** ACTIVITY **
For this exercise, return exactly the lines of the material below that begin at the one with "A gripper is" and stop after the one with "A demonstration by".

■ ■ ■

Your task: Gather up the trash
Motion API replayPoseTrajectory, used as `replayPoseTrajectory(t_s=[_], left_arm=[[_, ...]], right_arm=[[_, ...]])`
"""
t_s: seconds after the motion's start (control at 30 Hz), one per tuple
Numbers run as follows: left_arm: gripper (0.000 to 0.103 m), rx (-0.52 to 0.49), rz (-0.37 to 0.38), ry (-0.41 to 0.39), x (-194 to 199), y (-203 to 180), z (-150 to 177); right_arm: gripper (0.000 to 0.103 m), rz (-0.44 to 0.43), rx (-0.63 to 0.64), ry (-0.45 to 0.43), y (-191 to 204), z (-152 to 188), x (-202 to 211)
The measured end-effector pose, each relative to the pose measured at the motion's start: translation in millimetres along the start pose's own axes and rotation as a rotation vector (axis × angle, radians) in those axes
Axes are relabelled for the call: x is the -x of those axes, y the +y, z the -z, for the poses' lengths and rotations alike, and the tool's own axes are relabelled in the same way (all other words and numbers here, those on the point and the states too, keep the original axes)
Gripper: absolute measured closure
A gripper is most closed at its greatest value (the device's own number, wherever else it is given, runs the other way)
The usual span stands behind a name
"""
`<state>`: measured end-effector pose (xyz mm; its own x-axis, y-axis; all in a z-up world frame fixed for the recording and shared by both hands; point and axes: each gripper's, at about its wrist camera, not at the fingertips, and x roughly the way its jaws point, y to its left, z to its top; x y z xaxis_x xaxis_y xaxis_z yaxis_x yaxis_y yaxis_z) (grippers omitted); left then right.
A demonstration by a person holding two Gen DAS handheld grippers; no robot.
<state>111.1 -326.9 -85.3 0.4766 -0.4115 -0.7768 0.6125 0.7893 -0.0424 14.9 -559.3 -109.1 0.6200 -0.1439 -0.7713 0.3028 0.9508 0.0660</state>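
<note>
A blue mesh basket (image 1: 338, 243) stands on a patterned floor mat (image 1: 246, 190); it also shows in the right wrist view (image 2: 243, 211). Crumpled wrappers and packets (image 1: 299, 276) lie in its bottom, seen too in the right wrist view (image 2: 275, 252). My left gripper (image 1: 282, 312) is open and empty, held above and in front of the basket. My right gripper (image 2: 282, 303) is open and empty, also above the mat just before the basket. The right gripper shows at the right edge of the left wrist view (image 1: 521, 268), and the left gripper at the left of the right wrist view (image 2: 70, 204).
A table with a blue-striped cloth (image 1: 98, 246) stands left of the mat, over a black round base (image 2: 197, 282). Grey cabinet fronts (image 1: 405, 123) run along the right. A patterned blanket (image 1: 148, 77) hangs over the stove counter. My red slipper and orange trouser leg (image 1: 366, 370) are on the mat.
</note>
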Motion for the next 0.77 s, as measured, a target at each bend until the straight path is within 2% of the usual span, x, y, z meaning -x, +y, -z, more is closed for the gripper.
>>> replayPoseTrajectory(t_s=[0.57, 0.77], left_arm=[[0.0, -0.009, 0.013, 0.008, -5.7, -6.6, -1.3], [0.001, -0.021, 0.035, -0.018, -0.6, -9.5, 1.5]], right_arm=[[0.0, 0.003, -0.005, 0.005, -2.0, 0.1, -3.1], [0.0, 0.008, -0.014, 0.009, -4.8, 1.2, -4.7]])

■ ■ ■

** FINISHED TASK **
A gripper is most closed at its greatest value (the device's own number, wherever else it is given, runs the other way)
The usual span stands behind a name
"""
`<state>`: measured end-effector pose (xyz mm; its own x-axis, y-axis; all in a z-up world frame fixed for the recording and shared by both hands; point and axes: each gripper's, at about its wrist camera, not at the fingertips, and x roughly the way its jaws point, y to its left, z to its top; x y z xaxis_x xaxis_y xaxis_z yaxis_x yaxis_y yaxis_z) (grippers omitted); left then right.
A demonstration by a person holding two Gen DAS handheld grippers; no robot.

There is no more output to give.